Arterial and cardiopulmonary baroreceptor and chemoreceptor influences and interactions on ear sympathetic nerve discharge in the rabbit.

作者信息

Iriki M, Kozawa E, Korner P I, Dorward P K

出版信息

Jpn J Physiol. 1979;29(5):551-8. doi: 10.2170/jjphysiol.29.551.

Abstract
  1. The effects of changing intravascular pressures on integrated ear sympathetic nerve activity (ESNA) were studied in anesthetized artificially ventilated rabbits by inflating aortic and inferior vena caval perivascular balloons under conditions of normal arterial Po2 and during arterial hypoxia. 2. At normal Po2 ESNA was unaffected by arterial and cardiopulmonary baroreflex influences.
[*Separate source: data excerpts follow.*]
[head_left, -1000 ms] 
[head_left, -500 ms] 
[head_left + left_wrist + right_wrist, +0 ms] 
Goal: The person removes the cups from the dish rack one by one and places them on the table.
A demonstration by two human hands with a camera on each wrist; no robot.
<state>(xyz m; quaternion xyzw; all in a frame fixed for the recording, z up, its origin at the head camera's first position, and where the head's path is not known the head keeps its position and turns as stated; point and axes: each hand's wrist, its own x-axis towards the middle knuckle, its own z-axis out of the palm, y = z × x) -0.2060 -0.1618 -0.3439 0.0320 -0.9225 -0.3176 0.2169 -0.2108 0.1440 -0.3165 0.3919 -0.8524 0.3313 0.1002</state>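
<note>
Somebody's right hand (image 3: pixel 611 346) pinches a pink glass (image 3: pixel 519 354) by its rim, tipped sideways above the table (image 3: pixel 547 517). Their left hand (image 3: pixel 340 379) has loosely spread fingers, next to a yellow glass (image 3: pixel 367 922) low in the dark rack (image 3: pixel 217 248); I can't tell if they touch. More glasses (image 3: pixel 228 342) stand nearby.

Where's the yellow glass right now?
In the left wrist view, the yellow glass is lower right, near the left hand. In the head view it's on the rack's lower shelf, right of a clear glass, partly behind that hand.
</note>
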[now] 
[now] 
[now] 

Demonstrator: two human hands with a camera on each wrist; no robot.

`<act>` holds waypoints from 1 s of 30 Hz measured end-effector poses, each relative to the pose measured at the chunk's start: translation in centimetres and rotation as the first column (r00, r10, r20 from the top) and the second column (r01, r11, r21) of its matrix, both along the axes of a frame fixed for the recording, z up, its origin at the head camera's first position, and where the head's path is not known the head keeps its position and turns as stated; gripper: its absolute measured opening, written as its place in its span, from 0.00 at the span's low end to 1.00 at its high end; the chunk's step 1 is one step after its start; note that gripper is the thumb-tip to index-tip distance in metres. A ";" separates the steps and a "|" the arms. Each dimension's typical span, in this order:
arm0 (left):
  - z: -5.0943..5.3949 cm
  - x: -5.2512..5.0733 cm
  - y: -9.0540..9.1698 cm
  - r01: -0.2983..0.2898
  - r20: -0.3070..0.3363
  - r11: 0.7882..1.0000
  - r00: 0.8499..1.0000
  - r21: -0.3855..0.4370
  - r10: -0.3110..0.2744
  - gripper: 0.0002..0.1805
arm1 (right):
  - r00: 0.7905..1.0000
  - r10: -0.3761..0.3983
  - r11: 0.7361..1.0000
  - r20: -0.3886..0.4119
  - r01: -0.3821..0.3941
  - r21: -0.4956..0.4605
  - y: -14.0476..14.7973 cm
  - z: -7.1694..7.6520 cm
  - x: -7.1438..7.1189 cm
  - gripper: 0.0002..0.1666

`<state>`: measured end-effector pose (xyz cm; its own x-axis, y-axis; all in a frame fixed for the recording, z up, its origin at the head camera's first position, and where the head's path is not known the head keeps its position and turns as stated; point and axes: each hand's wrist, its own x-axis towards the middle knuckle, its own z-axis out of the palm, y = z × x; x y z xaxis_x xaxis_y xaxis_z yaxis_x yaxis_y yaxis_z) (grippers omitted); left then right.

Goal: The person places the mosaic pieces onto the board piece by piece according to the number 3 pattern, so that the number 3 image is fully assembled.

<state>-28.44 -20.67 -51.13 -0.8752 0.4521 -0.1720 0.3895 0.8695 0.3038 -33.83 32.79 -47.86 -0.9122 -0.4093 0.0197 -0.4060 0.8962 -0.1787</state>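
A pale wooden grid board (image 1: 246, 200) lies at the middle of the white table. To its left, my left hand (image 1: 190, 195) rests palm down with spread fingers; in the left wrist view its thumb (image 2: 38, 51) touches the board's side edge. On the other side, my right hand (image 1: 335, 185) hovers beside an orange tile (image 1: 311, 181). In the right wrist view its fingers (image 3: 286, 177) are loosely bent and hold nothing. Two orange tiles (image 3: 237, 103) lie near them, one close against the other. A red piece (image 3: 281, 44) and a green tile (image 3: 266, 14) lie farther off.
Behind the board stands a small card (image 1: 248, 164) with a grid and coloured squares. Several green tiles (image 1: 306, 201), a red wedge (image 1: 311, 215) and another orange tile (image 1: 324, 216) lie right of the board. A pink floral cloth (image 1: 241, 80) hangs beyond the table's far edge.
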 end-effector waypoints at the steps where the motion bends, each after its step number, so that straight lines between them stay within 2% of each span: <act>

The small inhibition of ESNA observed during rises in arterial pressure after vagotomy was also present after section of the carotid sinus and aortic nerves, and after cutting both vagi as well. 3. During hypoxia there was marked inhibition of ESNA, which was minimally influenced by vagotomy but abolished by section of the carotid sinus and aortic nerves, suggesting that it was chemoreceptor-mediated. There was a pressure-related rise in ESNA which was abolished by vagotomy and considered to be due to a central nervous chemoreceptor-cardiopulmonary baroreflex interaction.
摘要
  1. 在麻醉的人工通气兔中,通过在正常动脉血氧分压条件下以及动脉缺氧期间向主动脉和下腔静脉血管周围气囊充气,研究了血管内压力变化对耳交感神经综合活动(ESNA)的影响。2. 在正常血氧分压时,ESNA不受动脉和心肺压力反射影响。迷走神经切断术后动脉压升高时观察到的ESNA轻度抑制,在切断颈动脉窦和主动脉神经后以及双侧迷走神经切断后也存在。3. 在缺氧期间,ESNA受到显著抑制,迷走神经切断对其影响极小,但颈动脉窦和主动脉神经切断后则消除了这种抑制,提示这是化学感受器介导的。ESNA存在与压力相关的升高,迷走神经切断可消除这种升高,认为这是由于中枢神经化学感受器 - 心肺压力反射相互作用所致。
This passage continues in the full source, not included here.